Ukraine has been described as Russia’s cyber lab. In the past, Russia has used a multitude of cyber options targeting its neighbor (with limited success). Here, cyber operations can be divided into two broad categories — operations targeting networked systems and operations targeting human minds (including cyber-enabled morale targeting). We have already seen both Ukrainian and non-state actors begin to flex cyber capabilities’ disruptive muscle to counter Russia through the targeting of networked systems by building an “IT Army.” But these operations are likely to have a limited role in the ongoing conflict — mostly because their maximum utility is usually during peacetime competition. We still do not know what the effects are likely to be in the midst of a full-scale war especially when the potential for miscalculation or cross-domain escalation is high. Whether the utility of cyber operations changes under conditions of militarized crisis and war versus conditions of competition is a critical question.

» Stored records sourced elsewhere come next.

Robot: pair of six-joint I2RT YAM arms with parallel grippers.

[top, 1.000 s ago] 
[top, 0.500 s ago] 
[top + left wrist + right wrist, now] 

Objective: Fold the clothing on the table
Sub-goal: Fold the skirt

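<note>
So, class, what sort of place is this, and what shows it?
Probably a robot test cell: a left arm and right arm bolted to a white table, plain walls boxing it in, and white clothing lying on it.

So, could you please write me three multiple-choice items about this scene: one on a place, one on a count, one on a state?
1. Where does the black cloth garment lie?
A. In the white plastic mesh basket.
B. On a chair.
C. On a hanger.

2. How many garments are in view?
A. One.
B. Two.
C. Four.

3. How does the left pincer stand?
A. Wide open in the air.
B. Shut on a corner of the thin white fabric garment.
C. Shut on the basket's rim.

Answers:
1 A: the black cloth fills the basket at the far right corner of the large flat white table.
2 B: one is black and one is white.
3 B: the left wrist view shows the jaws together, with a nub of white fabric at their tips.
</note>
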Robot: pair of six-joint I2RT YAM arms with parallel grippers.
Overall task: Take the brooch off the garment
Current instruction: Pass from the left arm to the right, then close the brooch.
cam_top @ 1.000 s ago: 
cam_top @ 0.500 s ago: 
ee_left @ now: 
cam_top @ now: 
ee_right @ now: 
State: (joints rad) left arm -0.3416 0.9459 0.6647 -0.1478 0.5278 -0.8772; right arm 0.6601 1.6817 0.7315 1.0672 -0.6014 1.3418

Avoiding Escalation to the Use of Military Force
For the rest of the world, escalation is a significant concern: Engaging Russia in cyberspace might drag the West into a conflict it has said it does not want to fight. Biden has stated several times that the United States will not go to war for Ukraine. This is especially important in light of President Vladimir Putin’s decision to change the alert levels of Russia’s nuclear forces, a move that the Biden administration has not yet reciprocated. As Biden’s Press Secretary Jen Psaki said, “At this time we see no reason to change our own alert levels. We think provocative rhetoric regarding nuclear weapons is dangerous, adds to the risk of miscalculation, should be avoided, and we will not indulge in it.” Indeed, while pondering options to support Ukraine, Western policymakers now grapple with the thought, “Tell me how we don’t get sucked into a superpower conflict,” at the front of their minds.
The use of cyber operations to undermine Russia amidst the ongoing invasion of Ukraine would not be an example of a “business as usual” operation envisioned by U.S. Cyber Command’s strategy of “Defending Forward” and “Persistent Engagement.” The U.S. cyber strategy mostly contemplates the use of cyber capabilities as tools of international peacetime competition. In fact, for the United States, the use of cyber tools during peak crisis-time is without a historical precedent. To date, current scholarship has primarily examined the effect of cyber operations in peacetime and gray zone conflict.
Moreover, much of the scholarship, including our own research, suggests that states do not use cyber capabilities gratuitously. In other words, for states to employ cyber in war-time, there needs to be a motive, and the tool selected must be the optimal one available to reach the desired goal. For example, recently, Russia chose to drop a bomb on a TV tower in Kyiv instead of perhaps conducting a distributed denial-of-service (DDoS) attack against Ukrainian TV stations.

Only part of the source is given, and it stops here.